Number systems are divided into two types: positional And not positional. We use the Arabic system, it is positional, but there is also the Roman system - it is not positional. In positional systems, the position of a digit in a number uniquely determines the value of that number. This is easy to understand by looking at some number as an example.

Example 1. Let's take the number 5921 in the decimal number system. Let's number the number from right to left starting from zero:

The number 5921 can be written in the following form: 5921 = 5000+900+20+1 = 5·10 3 +9·10 2 +2·10 1 +1·10 0 . The number 10 is a characteristic that defines the number system. The values ​​of the position of a given number are taken as powers.

Example 2. Consider the real decimal number 1234.567. Let's number it starting from the zero position of the number from the decimal point to the left and right:

The number 1234.567 can be written in the following form: 1234.567 = 1000+200+30+4+0.5+0.06+0.007 = 1·10 3 +2·10 2 +3·10 1 +4·10 0 +5·10 -1 + 6·10 -2 +7·10 -3 .

Converting numbers from one number system to another

Most in a simple way converting a number from one number system to another is to first convert the number into a decimal number system, and then the resulting result into the required number system.
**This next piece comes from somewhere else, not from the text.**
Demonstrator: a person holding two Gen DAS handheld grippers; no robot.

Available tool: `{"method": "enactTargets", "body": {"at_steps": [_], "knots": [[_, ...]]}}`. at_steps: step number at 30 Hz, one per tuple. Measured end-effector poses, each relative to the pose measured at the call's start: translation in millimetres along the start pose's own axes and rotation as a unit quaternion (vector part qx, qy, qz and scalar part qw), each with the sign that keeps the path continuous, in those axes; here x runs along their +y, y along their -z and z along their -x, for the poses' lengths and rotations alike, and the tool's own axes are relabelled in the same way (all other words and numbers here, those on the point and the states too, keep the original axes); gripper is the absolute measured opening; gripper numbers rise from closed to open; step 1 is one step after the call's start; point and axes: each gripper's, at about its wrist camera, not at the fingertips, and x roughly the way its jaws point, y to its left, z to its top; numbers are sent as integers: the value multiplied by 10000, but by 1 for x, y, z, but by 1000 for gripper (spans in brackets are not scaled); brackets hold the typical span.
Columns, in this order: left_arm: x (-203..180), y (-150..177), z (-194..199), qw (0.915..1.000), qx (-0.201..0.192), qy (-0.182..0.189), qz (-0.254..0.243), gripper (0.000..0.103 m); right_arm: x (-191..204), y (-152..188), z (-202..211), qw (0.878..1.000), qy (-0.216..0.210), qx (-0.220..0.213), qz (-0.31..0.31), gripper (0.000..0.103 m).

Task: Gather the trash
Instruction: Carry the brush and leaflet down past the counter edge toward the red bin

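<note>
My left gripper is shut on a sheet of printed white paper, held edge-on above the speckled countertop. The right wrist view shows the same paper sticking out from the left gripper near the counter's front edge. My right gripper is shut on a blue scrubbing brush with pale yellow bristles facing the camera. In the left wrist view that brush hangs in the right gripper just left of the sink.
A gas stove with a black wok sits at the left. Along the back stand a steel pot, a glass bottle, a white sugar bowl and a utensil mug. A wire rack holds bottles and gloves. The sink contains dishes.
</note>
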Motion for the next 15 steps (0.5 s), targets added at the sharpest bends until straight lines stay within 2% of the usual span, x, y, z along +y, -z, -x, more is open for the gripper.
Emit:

Converting numbers from any number system to the decimal number system

To convert a number from any number system to decimal, it is enough to number its digits, starting with zero (the digit to the left of the decimal point) similarly to examples 1 or 2. Let's find the sum of the products of the digits of the number by the base of the number system to the power of the position of this digit:

1. Convert the number 1001101.1101 2 to the decimal number system.
Solution: 10011.1101 2 = 1·2 4 +0·2 3 +0·2 2 +1·2 1 +1·2 0 +1·2 -1 +1·2 -2 +0·2 -3 +1·2 - 4 = 16+2+1+0.5+0.25+0.0625 = 19.8125 10
Answer: 10011.1101 2 = 19.8125 10

2. Convert the number E8F.2D 16 to the decimal number system.
Solution: E8F.2D 16 = 14·16 2 +8·16 1 +15·16 0 +2·16 -1 +13·16 -2 = 3584+128+15+0.125+0.05078125 = 3727.17578125 10
Answer: E8F.2D 16 = 3727.17578125 10

Converting numbers from the decimal number system to another number system

To convert numbers from the decimal number system to another number system, the integer and fractional parts of the number must be converted separately.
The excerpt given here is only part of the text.